Еще, конечно, трудновато актеру, который вчера играл этакую дребедень Ромашова, или какого-нибудь другого автора, актеру, который еще вчера говорил языком газеты или языком кумушки, подслушивавшей на суде, — еще трудно ему вырваться, трудно ему охватить гоголевскую музыку речи. Вот послушайте, какие есть чудеса в тексте у Гоголя. Хлестаков, например, говорит: «У нас и вист свой составился: министр иностранных дел, фран­цузский посланник, английский, немецкий посланник и я» — целая тирада, построенная на букве «с». Или диалог между Уховертовым и городничим:

«Уховертов. Квартального Пуговицына я послал с десятски­ми подчищать тротуар.

Городничий. А Держиморда где?

Уховертов. Держиморда поехал на пожарной трубе.

Городничий. А Прохоров пьян?

Уховертов. Пьян.

Городничий. Как же вы это так допустили?

Уховертов. Да бог его знает. Вчерашнего дня случилась за городом драка, — поехал туда для порядка, а возвратился пьян». (Смех.)[242].

Понимаете, — вот какие перлы рассыпаны в «Ревизоре» Гого­лем. Слышали ли вы когда-нибудь это раньше — буквы «с», и «р», это отчеканивание — твердое, зернистое, крупное? В этих особенно­стях текста трудность для актера совершенно невероятная, потому что его все тянет назад, на так называемое правдоподобие, от ко­торого только можно сойти с ума, если под правдоподобием разу­меть то, что делается теперь на сцене, потому что такое правдопо­добие есть полнейшая фальшь, полное неумение схватить образ за самые, так сказать, рога и постоянное желание потопить его в деталях.

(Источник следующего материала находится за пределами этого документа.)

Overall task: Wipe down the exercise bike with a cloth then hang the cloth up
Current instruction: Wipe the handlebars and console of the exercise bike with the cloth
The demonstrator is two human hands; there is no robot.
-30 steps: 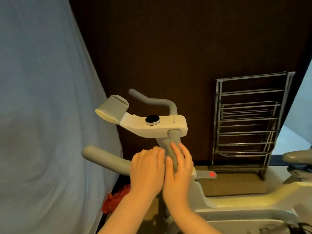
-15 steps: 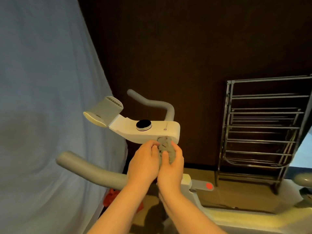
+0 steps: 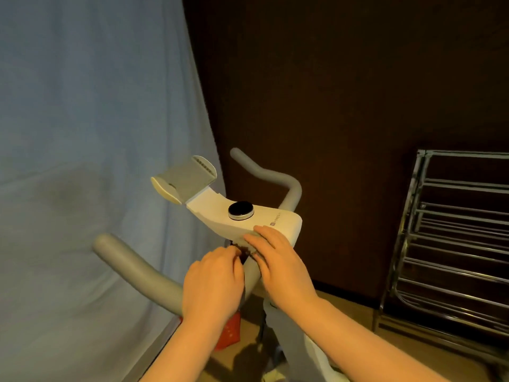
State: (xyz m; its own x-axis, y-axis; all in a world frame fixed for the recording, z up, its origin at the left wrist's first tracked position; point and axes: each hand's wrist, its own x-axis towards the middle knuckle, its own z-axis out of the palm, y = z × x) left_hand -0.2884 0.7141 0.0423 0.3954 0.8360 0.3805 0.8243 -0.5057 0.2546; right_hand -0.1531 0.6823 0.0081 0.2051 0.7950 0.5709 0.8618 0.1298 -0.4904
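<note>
The exercise bike's white console with a black round knob and a grey phone holder sits above a grey stem. My right hand lies on the console's lower front edge with its fingers laid flat, pressing a thin strip of grey cloth that barely shows. My left hand is beside it at the top of the stem. Its fingers curl in on the bunched cloth by a dark part under the console. Most of the cloth is hidden by both hands.
Grey handlebars reach out to the left and behind the console. A blue curtain hangs close on the left. A chrome drying rack stands against the dark wall at the right. Something red lies on the floor below.
Both hands have moved up the stem from below the console to its lower edge. My right hand's fingers now lie on the console. The view has swung left and closer.
</note>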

В смысле выбора вариантов, которыми мы уснастили наш но­вый сценический текст, важно то, что теперь в академиях просну­лись и занялись этим вопросом и поняли, что надо же, наконец, разобраться в обилии вариантов, в котором нам так было трудно ориентироваться. Если бы мы ждали академиков, то мы бы не по­ставили «Ревизора» ни в 1926-м, ни в 1936 году — к его столетию! Но мы по мере наших знаний и по мере нашего умения это сде­лали.

Затем нам говорят <о вариантах>: «Да позвольте, это кощун­ство. Да позвольте, как же это так! Ведь это Гоголь повычеркивал, выбросил в мусорную яму, в мусорную корзину, а Мейер­хольд пришел, вытащил опять этот текст из мусора и заставляет городничего этот текст произносить!» Подобные критики забыли прочесть внимательно все то, что написано по поводу «Ревизора». Совсем не нужно для этого просиживать в архивах часами, доста­точно полчасика посидеть в библиотеке, потому что по этому во­просу давно уже многое напечатано.

Гоголь вычеркивал часто не сам — доподлинно известно, что цензоры времен Николая I часто просто смягчали или даже унич­тожали отдельные выражения, которые казались им нескромными, оскорбляющими целомудрие или вообще неприменимыми в раз­говоре действующих лиц. Ведь вы, товарищи, представляете себе, какая аудитория была тогда в этом самом Александрийском теат­ре, какие здесь тузы сидели, какие расшитые мундиры, какие туа­леты видело это замечательное здание?! Естественно, что Гоголь трясся перед этой публикой и начинал просматривать свой текст с их точки зрения и с точки зрения столкновений с цензурой. Гоголь хорошо знал Третье отделение — да разве же он дурак, чтобы потащить свое произведение в печать, не сговорившись прежде со своими более опытными приятелями? Конечно, ему эти голубчики говорили и советовали, и мы даже находим ука­зания, что многие поправки в рукописях Гоголя сделаны не его рукой.